Резьба по Идеалу | страница 76
Так попугай из «Острова сокровищ» чуть что хлопал крыльями и кричал: «Пиастры!»
В попугаев нас превратило агрессивное, предельно идеологизированное вдалбливание исторической безграмотности, начатое ещё рупорами перестройки и вполне себе продолжающееся по сей день.
«Бедняга Маркс! Твоё наследство / Попало в русскую купель, / Где цель оправдывает средства, / А средства обо…рали цель…» Знание подобных максим и признание их истинными, неоспоримыми, как «дважды два четыре», делало человека рукопожатым, служило пропуском в интеллигентную среду. Кто с недоумением кривился, услышав такое, сразу становился чужаком.

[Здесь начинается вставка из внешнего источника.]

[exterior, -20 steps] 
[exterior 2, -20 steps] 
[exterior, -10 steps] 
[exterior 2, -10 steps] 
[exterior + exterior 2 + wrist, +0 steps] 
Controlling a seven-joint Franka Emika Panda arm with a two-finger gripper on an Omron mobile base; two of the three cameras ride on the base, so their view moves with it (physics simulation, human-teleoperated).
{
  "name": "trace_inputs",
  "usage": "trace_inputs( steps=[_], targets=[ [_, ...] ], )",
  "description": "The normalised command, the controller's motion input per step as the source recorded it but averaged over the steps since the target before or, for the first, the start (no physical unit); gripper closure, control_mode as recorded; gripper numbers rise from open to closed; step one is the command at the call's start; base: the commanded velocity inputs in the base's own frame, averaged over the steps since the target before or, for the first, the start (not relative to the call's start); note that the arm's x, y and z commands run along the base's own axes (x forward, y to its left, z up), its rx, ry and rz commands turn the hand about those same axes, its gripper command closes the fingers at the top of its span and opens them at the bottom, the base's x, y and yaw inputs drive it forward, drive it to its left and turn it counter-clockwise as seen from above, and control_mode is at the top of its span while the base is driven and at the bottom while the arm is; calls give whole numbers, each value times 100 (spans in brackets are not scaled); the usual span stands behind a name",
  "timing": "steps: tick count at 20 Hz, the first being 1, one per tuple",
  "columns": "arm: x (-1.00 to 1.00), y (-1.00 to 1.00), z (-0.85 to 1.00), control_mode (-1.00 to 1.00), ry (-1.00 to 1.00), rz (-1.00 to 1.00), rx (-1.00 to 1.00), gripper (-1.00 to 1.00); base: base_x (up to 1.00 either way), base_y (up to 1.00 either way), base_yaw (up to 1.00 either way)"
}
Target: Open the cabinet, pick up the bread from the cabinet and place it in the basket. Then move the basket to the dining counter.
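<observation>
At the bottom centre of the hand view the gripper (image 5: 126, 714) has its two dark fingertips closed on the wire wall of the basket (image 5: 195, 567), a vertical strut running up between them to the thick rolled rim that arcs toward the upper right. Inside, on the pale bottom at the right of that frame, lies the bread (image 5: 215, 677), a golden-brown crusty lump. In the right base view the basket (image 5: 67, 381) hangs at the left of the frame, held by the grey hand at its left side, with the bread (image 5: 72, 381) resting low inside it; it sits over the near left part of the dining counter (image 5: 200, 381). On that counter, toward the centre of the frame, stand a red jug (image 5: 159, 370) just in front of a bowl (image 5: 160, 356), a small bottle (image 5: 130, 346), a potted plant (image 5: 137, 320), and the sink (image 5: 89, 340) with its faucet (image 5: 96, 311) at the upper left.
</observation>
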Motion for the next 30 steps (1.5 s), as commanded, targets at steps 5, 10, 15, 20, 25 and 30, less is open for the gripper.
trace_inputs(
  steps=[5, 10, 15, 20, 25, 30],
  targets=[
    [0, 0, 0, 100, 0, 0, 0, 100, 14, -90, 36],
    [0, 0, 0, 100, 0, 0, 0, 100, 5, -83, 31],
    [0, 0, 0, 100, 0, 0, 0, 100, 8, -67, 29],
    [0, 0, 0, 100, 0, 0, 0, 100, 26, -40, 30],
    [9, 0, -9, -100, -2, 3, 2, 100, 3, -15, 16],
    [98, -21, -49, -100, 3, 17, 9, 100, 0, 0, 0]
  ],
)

Хотя ведь вовсе не большевики, а чистокровный европеец Макиавелли за несколько веков до кровавых упырей писал: «Когда на весы положено спасение родины, его не перевесят никакие соображения справедливости или несправедливости, милосердия или жестокости, похвального или позорного…» Или: «О совести мы не можем вспоминать, ведь кому, как нам, угрожают голод и заточение, тот не может и не должен бояться ада». Так что с претензиями насчёт средств — это не к Сталину. Просто у хлипких итальянских герцогов, для которых Макиавелли варил свои рецепты, не получилось, а у России, Макиавелли, в общем-то, не читавшей, — многократно до последнего времени получалось. Чего ей ни один европейски образованный интеллигент простить не может в принципе.

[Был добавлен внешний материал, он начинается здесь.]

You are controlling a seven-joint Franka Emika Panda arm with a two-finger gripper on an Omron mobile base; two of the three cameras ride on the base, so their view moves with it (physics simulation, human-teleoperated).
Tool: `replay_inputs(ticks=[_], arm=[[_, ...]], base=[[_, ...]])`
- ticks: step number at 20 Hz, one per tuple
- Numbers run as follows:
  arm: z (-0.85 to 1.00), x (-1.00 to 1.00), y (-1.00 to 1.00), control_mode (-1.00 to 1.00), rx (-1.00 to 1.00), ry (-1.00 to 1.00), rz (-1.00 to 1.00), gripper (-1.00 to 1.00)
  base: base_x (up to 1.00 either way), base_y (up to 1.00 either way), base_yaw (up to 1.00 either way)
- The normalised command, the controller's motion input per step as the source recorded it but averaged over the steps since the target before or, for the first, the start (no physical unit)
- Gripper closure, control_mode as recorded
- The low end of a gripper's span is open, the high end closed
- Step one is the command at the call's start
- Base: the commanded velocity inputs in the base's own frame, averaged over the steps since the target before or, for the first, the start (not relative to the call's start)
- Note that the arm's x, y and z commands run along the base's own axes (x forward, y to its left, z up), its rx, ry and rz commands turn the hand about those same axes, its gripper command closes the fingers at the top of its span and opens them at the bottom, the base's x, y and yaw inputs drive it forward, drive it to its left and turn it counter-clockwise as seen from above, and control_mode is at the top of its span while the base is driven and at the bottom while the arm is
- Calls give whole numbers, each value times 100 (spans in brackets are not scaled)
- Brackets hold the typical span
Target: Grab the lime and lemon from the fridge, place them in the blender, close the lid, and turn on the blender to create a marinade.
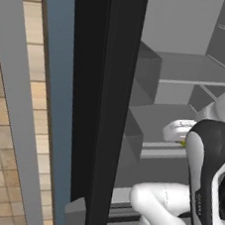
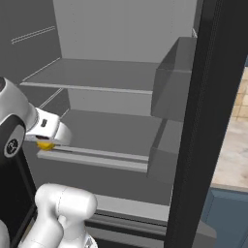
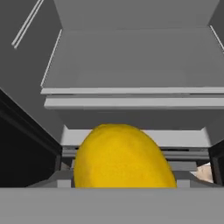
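Lemon (image 3: 124,156) clamped in the gripper (image 2: 46,140) at the front edge of the fridge (image 2: 111,128) shelf, with lime, blender drop, lid and switch-on apparently yet to come.

The fridge (image 2: 193,145) stands open, its grey shelves (image 2: 111,75) bare. The lemon (image 3: 122,157) hangs above the lower shelf's (image 2: 116,131) front edge.
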Motion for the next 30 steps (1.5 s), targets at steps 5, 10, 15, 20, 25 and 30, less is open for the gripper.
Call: replay_inputs(ticks=[5, 10, 15, 20, 25, 30], arm=[[-12, -23, 10, 100, 0, 2, 1, 100], [0, 0, 0, 100, 0, 0, 0, 100], [0, 0, 0, 100, 0, 0, 0, 100], [0, 0, 0, 100, 0, 0, 0, 100], [0, 0, 0, 100, 0, 0, 0, 100], [0, 0, 0, 100, 0, 0, 0, 100]], base=[[-39, 5, 0], [-100, 12, -11], [-100, 2, -39], [-94, 0, -68], [-66, 0, -84], [-39, 0, -91]])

А вот, кстати, Робеспьер, за которого во Франции и до сих никому не приходит в голову каяться: «Революционное правление опирается в своих действиях на священнейший закон общественного спасения и на самое бесспорное из всех оснований — необходимость».
Что же касается целей…
За две с половиной тысячи лет европейская цивилизация породила мощный корпус утопических произведений. Но для демонстрации основных тенденций и контрастов достаточно, пожалуй, будет опереться лишь на три фундаментальных труда: «Государство» Платона (IV в. до н. э.), «Утопию» Томаса Мора (1516 г.) и «Город Солнца» Томмазо Кампанеллы (1602 г.).
Неверно думать, разумеется, будто роль утопий исчерпывается тем, что некие не от мира сего мечтатели выдумывают некие модели, записывают их в качестве текстов, а потом люди, читая эти тексты, либо заражаются чужими мечтаниями и начинают претворять их в жизнь, либо, напротив, отворачиваются от них со смешком или гадливостью, и утопия остаётся втуне, единственно в качестве материала для размышлений будущих культурологов.
На самом деле в утопиях культура осознаёт, о чём она мечтает.